_ASSIGNMENT_
Find the line containing "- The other" in the records below. Copy exactly that line and each one after it, ending at the line containing "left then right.", and nothing more.

........

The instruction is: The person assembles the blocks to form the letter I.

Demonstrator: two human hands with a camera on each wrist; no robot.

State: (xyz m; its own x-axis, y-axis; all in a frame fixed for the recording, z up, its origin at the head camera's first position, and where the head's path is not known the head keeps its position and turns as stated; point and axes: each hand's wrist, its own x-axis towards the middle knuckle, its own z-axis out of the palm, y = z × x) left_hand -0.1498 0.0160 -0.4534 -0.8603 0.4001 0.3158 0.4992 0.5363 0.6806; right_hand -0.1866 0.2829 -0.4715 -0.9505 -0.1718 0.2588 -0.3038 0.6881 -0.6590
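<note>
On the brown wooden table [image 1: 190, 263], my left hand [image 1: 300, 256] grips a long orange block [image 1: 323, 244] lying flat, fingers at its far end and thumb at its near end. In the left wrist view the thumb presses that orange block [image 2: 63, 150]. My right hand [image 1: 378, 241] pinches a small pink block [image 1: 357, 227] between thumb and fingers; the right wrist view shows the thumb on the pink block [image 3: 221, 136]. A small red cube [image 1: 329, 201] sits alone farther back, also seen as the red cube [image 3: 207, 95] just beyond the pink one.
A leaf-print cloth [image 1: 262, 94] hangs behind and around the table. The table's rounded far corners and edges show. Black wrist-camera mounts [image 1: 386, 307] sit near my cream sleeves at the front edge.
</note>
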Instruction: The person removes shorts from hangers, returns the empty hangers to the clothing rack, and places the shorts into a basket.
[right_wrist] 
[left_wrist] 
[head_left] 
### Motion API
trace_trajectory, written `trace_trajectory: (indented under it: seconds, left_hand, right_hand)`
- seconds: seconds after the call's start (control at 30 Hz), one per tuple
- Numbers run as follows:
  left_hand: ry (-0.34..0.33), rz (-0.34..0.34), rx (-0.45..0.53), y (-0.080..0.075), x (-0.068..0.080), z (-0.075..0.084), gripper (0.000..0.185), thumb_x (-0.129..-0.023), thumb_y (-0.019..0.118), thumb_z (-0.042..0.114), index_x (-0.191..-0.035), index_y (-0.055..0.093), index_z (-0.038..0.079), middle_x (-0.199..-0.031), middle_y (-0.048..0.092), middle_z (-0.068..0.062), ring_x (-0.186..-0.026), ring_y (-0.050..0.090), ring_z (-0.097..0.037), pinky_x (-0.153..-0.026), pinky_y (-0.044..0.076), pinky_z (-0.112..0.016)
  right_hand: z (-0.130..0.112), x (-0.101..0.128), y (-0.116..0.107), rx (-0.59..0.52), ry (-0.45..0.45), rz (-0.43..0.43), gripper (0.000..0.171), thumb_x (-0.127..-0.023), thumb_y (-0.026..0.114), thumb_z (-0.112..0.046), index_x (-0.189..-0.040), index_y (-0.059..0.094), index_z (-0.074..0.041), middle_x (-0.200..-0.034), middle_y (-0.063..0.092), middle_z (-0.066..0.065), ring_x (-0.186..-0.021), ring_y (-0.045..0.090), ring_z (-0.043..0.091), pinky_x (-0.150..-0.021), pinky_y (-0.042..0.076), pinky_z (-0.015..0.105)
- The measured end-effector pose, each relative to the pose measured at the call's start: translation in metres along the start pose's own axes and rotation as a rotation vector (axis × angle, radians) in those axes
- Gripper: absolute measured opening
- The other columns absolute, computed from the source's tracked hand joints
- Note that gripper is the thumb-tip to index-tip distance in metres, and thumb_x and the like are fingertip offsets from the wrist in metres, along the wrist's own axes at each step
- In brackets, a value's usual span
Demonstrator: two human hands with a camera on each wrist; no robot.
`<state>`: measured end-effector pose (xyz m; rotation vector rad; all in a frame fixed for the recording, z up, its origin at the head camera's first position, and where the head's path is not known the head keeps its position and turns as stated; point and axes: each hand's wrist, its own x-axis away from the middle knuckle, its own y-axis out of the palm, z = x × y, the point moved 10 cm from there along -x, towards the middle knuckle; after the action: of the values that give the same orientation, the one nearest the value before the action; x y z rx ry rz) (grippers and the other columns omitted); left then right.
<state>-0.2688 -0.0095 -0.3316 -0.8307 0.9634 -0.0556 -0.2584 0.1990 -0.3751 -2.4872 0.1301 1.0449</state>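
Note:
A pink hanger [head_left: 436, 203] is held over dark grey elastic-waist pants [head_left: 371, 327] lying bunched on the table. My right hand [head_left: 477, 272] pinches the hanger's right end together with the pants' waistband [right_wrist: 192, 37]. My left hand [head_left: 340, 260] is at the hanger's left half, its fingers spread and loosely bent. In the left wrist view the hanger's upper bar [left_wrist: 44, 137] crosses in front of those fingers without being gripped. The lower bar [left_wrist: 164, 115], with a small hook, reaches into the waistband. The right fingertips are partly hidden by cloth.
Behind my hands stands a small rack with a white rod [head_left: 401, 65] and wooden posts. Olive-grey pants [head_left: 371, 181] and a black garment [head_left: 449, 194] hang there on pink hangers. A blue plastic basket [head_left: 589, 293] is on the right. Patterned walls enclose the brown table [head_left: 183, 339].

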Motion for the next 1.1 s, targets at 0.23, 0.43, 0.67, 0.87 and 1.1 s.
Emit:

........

_RESPONSE TO THIS TASK_
- The other columns absolute, computed from the source's tracked hand joints
- Note that gripper is the thumb-tip to index-tip distance in metres, and thumb_x and the like are fingertip offsets from the wrist in metres, along the wrist's own axes at each step
- In brackets, a value's usual span
Demonstrator: two human hands with a camera on each wrist; no robot.
`<state>`: measured end-effector pose (xyz m; rotation vector rad; all in a frame fixed for the recording, z up, its origin at the head camera's first position, and where the head's path is not known the head keeps its position and turns as stated; point and axes: each hand's wrist, its own x-axis away from the middle knuckle, its own y-axis out of the palm, z = x × y, the point moved 10 cm from there along -x, towards the middle knuckle; after the action: of the values that give the same orientation, the one nearest the value before the action; x y z rx ry rz) (grippers and the other columns omitted); left then right.

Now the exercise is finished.